I saw a fascinating exhibition in Chicago that is ending this month, devoted to the work of the Chicago Imagists and their heirs. The Imagists were a group of artists living in Chicago who started to exhibit together as a group in the 1960s, at first under the auspices of a curator from the newly-built MCA. Their work was notable for its use of comic book imagery, and indeed some of the artists, like Jim Nutt, worked sometimes in the counter-culture comics scene.
People think of the Pop Artists as appropriating imagery from popular culture, but as the notes to this exhibition pointed out, Warhol, Lichtenstein et al usually referred to commercial imagery. It was the Chicago Imagists who really went all in for the comic book look, a strand of art that has emerged in many forms since then (street or graffiti art, to name only one).
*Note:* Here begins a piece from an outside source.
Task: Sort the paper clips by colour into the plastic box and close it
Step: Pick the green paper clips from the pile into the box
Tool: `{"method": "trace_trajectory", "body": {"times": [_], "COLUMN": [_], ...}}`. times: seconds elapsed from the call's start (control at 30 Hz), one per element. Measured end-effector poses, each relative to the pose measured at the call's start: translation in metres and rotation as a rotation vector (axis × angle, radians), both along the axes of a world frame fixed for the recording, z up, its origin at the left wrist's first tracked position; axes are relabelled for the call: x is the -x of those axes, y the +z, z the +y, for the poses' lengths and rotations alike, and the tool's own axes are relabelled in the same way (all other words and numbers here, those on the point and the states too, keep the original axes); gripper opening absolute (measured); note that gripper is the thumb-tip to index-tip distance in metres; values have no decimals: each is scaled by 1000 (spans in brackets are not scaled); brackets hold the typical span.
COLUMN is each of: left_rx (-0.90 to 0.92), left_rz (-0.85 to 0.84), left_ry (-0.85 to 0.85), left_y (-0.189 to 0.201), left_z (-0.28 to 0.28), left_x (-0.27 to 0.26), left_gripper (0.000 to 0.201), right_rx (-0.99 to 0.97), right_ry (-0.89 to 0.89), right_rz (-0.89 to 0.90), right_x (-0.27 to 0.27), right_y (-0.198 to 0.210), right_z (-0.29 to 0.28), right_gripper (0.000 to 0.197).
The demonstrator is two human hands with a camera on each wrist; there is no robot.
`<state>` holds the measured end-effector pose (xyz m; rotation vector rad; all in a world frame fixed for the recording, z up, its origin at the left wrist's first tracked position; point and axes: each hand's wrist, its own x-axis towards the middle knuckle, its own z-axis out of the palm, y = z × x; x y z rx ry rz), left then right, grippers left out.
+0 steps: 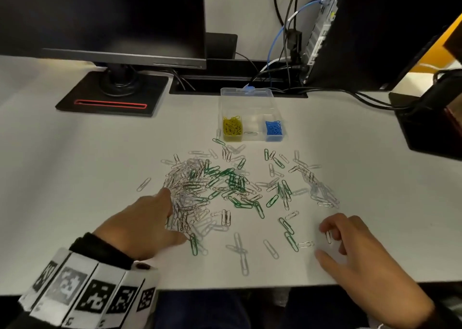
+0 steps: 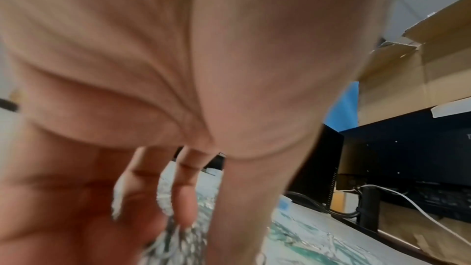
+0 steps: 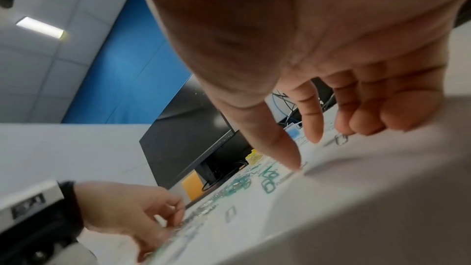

This exhibition was divided over three venues: The De Paul Art Museum, the library at the School of the Art Institute, and the Book and Paper Center at Columbia College Chicago. In particular, the CCC part of the show had lost of good work by contemporary artists who made work that paid homage to the original imagists:
I particularly liked one artist who did an animation using crude cut out shapes:
As usual, there's something more developed going on when someone coming from the tradition of western art (even in a contrarian frame of mind) appropriates pop imagery. It stops being about the content, and you get the sense of a larger organizing power at work.